The Bazooka comic insert strips from 9 or 10 years ago is somewhat closer to what I mean.

But perhaps the best examples of comics on cards are in the 1956 set, cited about a zillion times on this blog.


This is what I like. It's exaggerated, but it doesn't portray Hector Lopez as an intergalactic robot. I need some realism to my stories.

And that's the important part, the story. I want a comic that not only shows a drawing, but tells a story.

There is only one problem with the '56 comics.

They're on the back of the card.

Wouldn't it be great if a card set was devised where the strips were on the front?

One comic strip card for each player.

Or if we're getting fancy, a story could be continued from card to card, maybe one story per team (of course, we all know that the Cubs story would end poorly). That is something I would love to buy.

If you remember back to the late '70s when the Star Wars cards came out, the big appeal to me was that the cards followed chronologically by number. The movie progressed on the cards as the set progressed from low numbers to high. It was a set with a story. Think of your popular TV serials today. I know a few have cards. But not enough. I'd pay a pretty penny right now if someone announced a Mad Men card set.

But back to the drawings. What do you think?

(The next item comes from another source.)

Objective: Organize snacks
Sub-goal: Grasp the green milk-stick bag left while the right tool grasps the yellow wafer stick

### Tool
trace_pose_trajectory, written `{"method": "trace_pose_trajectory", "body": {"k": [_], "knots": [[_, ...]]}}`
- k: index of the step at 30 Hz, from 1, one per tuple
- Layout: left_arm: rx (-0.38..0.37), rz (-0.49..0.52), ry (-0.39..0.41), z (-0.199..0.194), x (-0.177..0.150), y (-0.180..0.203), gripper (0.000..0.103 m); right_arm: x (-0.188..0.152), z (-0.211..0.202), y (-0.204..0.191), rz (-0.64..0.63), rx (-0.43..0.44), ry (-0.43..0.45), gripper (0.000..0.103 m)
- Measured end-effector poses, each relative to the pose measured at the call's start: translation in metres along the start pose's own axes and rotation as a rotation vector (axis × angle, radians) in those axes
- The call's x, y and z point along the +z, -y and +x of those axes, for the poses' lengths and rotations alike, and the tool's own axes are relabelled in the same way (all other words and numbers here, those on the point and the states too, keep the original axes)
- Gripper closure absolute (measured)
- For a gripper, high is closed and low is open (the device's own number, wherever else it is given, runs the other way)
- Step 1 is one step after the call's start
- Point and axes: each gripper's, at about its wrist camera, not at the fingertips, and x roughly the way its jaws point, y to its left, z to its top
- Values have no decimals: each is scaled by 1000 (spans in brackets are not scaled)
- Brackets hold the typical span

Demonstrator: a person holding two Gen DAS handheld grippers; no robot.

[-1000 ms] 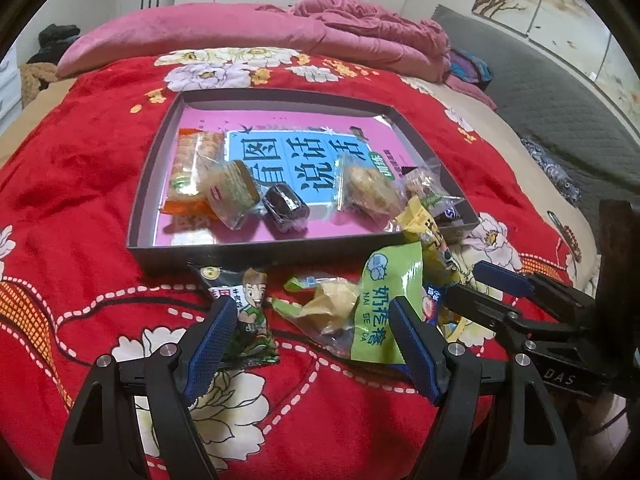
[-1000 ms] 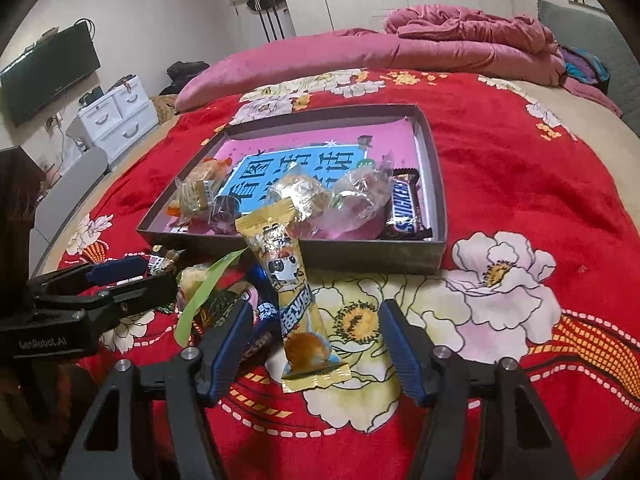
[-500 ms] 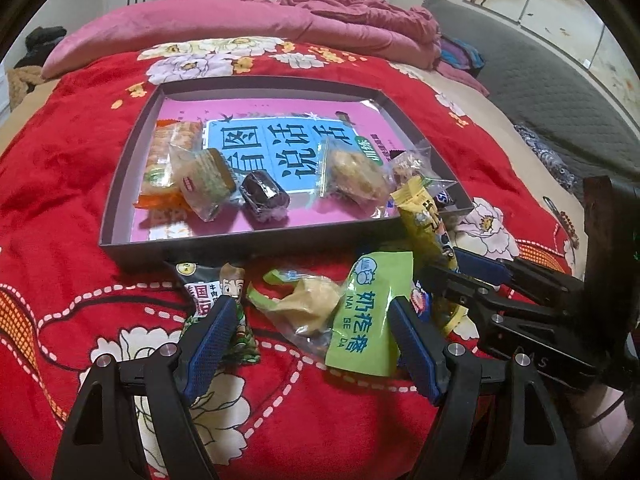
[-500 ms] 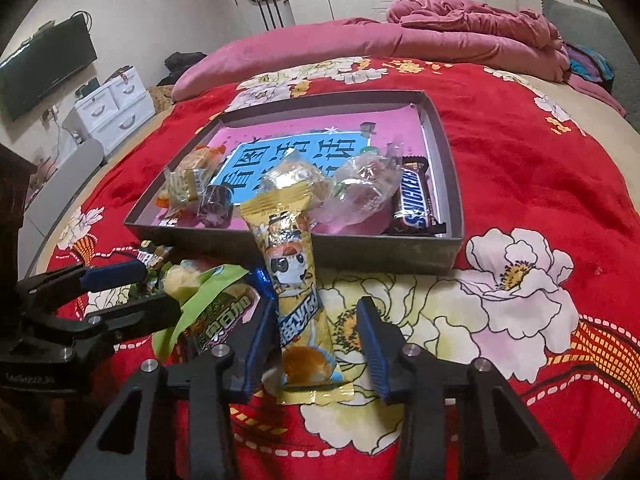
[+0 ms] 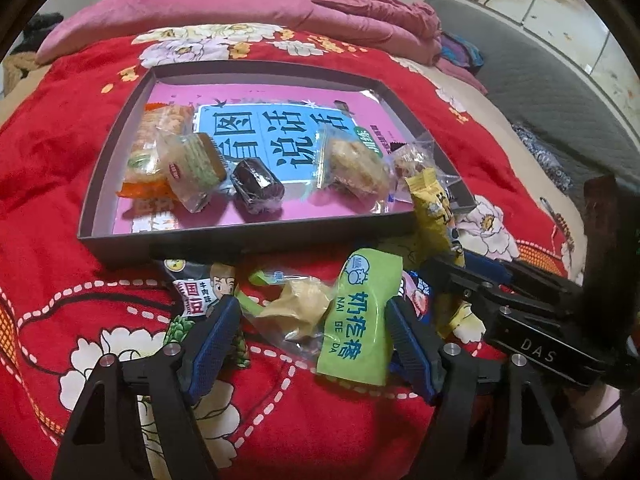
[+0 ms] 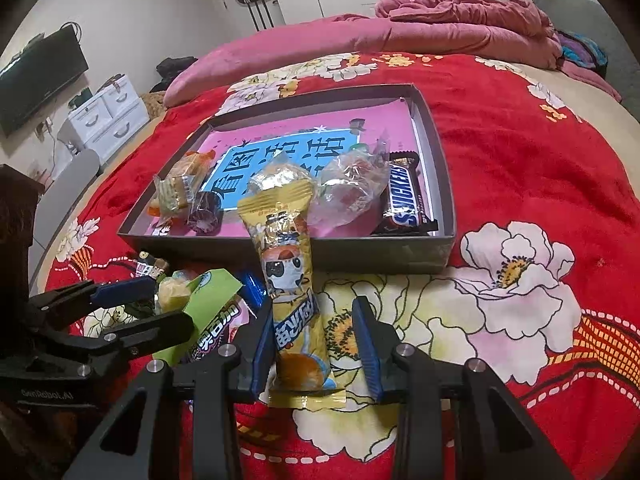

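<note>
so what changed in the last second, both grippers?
The right gripper has just been closing around the yellow snack packet; its left pad touches, but a gap remains on the right. The left gripper narrowed slightly around the green packet, not gripping. The tray and its snacks are unchanged.

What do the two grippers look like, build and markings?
Both are black frames with silver screws and blue ribbed pads. The left gripper shows white "GenRobot.AI" lettering on its body in the right view; the right gripper shows "DAS" in the left view. No cables visible.
</note>
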Motion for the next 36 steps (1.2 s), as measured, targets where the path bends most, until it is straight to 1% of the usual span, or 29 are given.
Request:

A story comic per card, possibly continued from card-to-card, or maybe just one three-or four-panel comic strip per player per card.

Maybe artists charge too much for a set like this for it to be more than a dream, but I think it's something at least worth considering.

Maybe one day we'll see it, and ... (*ahem*) ... I can take a tiny amount of credit.


Until then, see ya in the funny papers.

2 comments:

  1. Comic Ball (from the early 90's) did the card-by-card storyline, albeit with cartoon characters and a few superimposed major leaguers.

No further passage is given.